**Dataset extract**
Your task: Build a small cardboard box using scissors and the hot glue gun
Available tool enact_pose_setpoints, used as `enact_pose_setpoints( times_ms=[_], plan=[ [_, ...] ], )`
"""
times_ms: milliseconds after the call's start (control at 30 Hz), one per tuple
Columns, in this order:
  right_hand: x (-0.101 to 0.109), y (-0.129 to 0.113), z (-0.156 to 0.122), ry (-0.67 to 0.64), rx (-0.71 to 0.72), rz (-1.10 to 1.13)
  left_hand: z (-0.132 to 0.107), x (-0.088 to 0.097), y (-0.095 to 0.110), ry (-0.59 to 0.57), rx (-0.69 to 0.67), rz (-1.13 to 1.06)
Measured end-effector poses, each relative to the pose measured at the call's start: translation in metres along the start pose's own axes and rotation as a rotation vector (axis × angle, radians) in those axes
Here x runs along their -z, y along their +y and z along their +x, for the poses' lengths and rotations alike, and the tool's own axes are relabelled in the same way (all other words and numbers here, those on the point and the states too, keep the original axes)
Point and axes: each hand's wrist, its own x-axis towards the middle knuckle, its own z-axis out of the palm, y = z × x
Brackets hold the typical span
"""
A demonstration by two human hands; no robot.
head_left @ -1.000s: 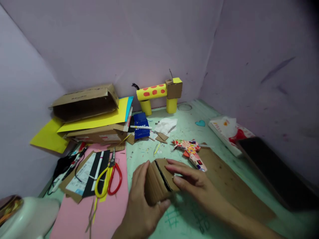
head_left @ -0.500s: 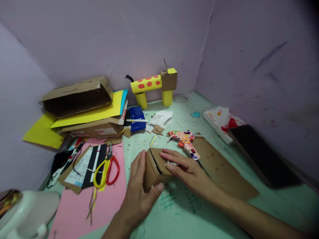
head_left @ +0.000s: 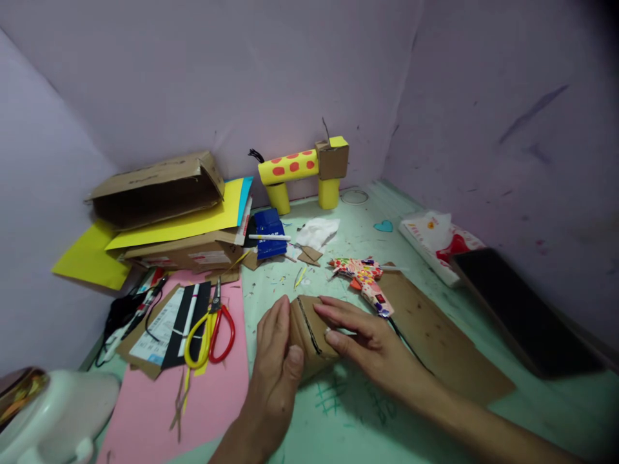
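Between my two hands, near the front of the table, is a small brown cardboard box (head_left: 315, 368), with a dark seam along its upper edge. My left hand (head_left: 275, 374) presses flat against the box's left side, its fingers together and the thumb along the near edge. From the right, my right hand (head_left: 370, 341) grips the top panel and right side, with fingers and thumb curved over it. A small whitish bit shows by the right thumb tip. Behind my right hand lies a floral-patterned glue gun (head_left: 367, 283). My hands partly hide the box's sides.
A yellow spotted cardboard giraffe (head_left: 293, 166) stands at the back wall. Scissors (head_left: 213, 332) lie on pink paper (head_left: 213, 406) at left, before stacked cardboard (head_left: 159, 180). A cardboard sheet (head_left: 445, 335), phone (head_left: 522, 316) and tissue pack (head_left: 430, 241) are right; a white mug (head_left: 72, 406) is front left.
My left thumb has moved up and in against the box. The gap along the box's top seam looks narrower, and my right hand stays on the top. The view has shifted slightly.
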Motion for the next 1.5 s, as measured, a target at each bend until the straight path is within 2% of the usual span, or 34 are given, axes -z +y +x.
enact_pose_setpoints(
  times_ms=[100,233,433,667,933,1067,1200,1300,1433,1500],
  plan=[
    [-0.001,0.001,-0.001,0.012,-0.024,0.039,0.0,-0.002,0.0,0.019,-0.033,0.035],
    [-0.003,0.001,-0.002,0.041,-0.043,0.066,-0.001,0.003,-0.004,-0.053,-0.1,0.065],
    [-0.005,-0.003,-0.004,0.081,-0.066,0.103,-0.001,0.008,-0.006,-0.099,-0.149,0.078],
    [-0.006,-0.01,-0.007,0.115,-0.095,0.125,-0.003,0.002,0.002,-0.003,-0.116,-0.018],
    [-0.007,-0.014,-0.004,0.145,-0.134,0.14,0.001,0.007,-0.003,-0.074,-0.144,-0.027],
    [-0.007,-0.016,-0.004,0.123,-0.144,0.154,0.001,0.007,-0.001,-0.062,-0.115,-0.043],
    [-0.004,-0.017,-0.009,0.062,-0.061,0.209,-0.001,0.006,0.002,-0.024,-0.234,0.026],
    [0.0,-0.014,-0.014,0.011,0.036,0.161,-0.002,0.008,0.003,-0.006,-0.306,0.084],
    [0.003,-0.002,-0.018,0.005,0.24,0.025,-0.003,0.008,0.0,0.009,-0.289,0.146],
    [0.003,0.005,-0.018,0.023,0.262,0.026,-0.003,0.006,-0.001,0.038,-0.266,0.129]
  ],
)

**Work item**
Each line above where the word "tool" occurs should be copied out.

**Output below**
Available tool enact_pose_setpoints, used as `enact_pose_setpoints( times_ms=[_], plan=[ [_, ...] ], )`
Here x runs along their -z, y along their +y and z along their +x, for the poses' lengths and rotations alike, and the tool's own axes are relabelled in the same way (all other words and numbers here, those on the point and the states too, keep the original axes)

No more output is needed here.